**Exercise details**
Print the data that follows without changing a single word.

**Information provided**
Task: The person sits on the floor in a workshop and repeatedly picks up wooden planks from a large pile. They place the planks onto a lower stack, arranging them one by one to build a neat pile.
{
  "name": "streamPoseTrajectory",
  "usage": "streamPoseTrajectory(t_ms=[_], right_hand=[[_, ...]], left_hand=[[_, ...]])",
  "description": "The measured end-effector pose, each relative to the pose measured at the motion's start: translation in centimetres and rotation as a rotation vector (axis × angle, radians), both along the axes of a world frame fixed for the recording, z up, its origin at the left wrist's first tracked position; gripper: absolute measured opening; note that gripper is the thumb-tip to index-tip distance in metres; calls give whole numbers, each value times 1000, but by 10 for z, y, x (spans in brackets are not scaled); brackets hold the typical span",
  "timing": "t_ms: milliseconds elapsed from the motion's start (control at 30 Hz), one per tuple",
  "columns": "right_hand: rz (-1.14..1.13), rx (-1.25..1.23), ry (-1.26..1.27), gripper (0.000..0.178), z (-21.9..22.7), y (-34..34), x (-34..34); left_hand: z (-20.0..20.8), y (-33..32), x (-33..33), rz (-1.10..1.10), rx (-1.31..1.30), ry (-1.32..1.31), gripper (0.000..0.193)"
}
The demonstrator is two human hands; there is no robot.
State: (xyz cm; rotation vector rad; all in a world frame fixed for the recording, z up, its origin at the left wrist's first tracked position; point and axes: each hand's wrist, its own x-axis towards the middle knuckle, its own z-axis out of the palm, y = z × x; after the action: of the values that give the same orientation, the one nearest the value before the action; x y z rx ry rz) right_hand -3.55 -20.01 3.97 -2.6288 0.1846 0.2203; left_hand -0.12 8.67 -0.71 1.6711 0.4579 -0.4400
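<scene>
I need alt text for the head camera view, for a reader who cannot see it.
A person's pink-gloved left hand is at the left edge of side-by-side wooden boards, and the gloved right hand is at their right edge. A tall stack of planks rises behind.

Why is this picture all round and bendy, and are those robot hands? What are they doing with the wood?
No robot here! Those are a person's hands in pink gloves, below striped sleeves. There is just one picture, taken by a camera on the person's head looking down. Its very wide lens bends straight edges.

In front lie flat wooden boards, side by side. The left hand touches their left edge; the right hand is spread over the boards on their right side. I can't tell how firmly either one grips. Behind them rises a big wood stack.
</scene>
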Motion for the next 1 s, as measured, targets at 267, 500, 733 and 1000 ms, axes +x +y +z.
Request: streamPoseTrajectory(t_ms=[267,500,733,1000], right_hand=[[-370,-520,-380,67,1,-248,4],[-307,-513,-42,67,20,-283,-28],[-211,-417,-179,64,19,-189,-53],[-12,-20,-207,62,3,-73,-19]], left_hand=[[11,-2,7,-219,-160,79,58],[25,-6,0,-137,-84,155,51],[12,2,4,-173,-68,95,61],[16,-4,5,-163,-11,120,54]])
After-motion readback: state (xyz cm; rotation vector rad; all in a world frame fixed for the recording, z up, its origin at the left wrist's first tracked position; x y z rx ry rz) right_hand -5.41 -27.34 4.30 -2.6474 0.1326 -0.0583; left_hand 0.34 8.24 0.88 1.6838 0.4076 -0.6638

**Answer space**
Task: The person sits on the floor in a workshop and repeatedly picks up wooden planks from a large pile. They place the planks onto a lower stack, arranging them one by one to build a neat pile.
{
  "name": "streamPoseTrajectory",
  "usage": "streamPoseTrajectory(t_ms=[_], right_hand=[[_, ...]], left_hand=[[_, ...]])",
  "description": "The measured end-effector pose, each relative to the pose measured at the motion's start: translation in centimetres and rotation as a rotation vector (axis × angle, radians), both along the axes of a world frame fixed for the recording, z up, its origin at the left wrist's first tracked position; gripper: absolute measured opening; note that gripper is the thumb-tip to index-tip distance in metres; calls give whole numbers, each value times 1000, but by 10 for z, y, x (spans in brackets are not scaled); brackets hold the typical span",
  "timing": "t_ms: milliseconds elapsed from the motion's start (control at 30 Hz), one per tuple",
  "columns": "right_hand: rz (-1.14..1.13), rx (-1.25..1.23), ry (-1.26..1.27), gripper (0.000..0.178), z (-21.9..22.7), y (-34..34), x (-34..34); left_hand: z (-20.0..20.8), y (-33..32), x (-33..33), rz (-1.10..1.10), rx (-1.31..1.30), ry (-1.32..1.31), gripper (0.000..0.193)"
}
The demonstrator is two human hands; there is no robot.
State: (xyz cm; rotation vector rad; all in a world frame fixed for the recording, z up, its origin at the left wrist's first tracked position; point and axes: each hand's wrist, its own x-axis towards the middle knuckle, its own z-axis out of the palm, y = z × x; after the action: of the values that give the same orientation, the one nearest the value before the action; x y z rx ry rz) right_hand -3.55 -20.01 3.97 -2.6288 0.1846 0.2203; left_hand -0.12 8.67 -0.71 1.6711 0.4579 -0.4400
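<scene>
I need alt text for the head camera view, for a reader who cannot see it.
A person's pink-gloved left hand is at the left edge of side-by-side wooden boards, and the gloved right hand is at their right edge. A tall stack of planks rises behind.

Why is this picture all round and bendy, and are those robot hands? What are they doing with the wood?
No robot here! Those are a person's hands in pink gloves, below striped sleeves. There is just one picture, taken by a camera on the person's head looking down. Its very wide lens bends straight edges.

In front lie flat wooden boards, side by side. The left hand touches their left edge; the right hand is spread over the boards on their right side. I can't tell how firmly either one grips. Behind them rises a big wood stack.
</scene>
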Motion for the next 1 s, as measured, targets at 267, 500, 733 and 1000 ms, axes +x +y +z.
Request: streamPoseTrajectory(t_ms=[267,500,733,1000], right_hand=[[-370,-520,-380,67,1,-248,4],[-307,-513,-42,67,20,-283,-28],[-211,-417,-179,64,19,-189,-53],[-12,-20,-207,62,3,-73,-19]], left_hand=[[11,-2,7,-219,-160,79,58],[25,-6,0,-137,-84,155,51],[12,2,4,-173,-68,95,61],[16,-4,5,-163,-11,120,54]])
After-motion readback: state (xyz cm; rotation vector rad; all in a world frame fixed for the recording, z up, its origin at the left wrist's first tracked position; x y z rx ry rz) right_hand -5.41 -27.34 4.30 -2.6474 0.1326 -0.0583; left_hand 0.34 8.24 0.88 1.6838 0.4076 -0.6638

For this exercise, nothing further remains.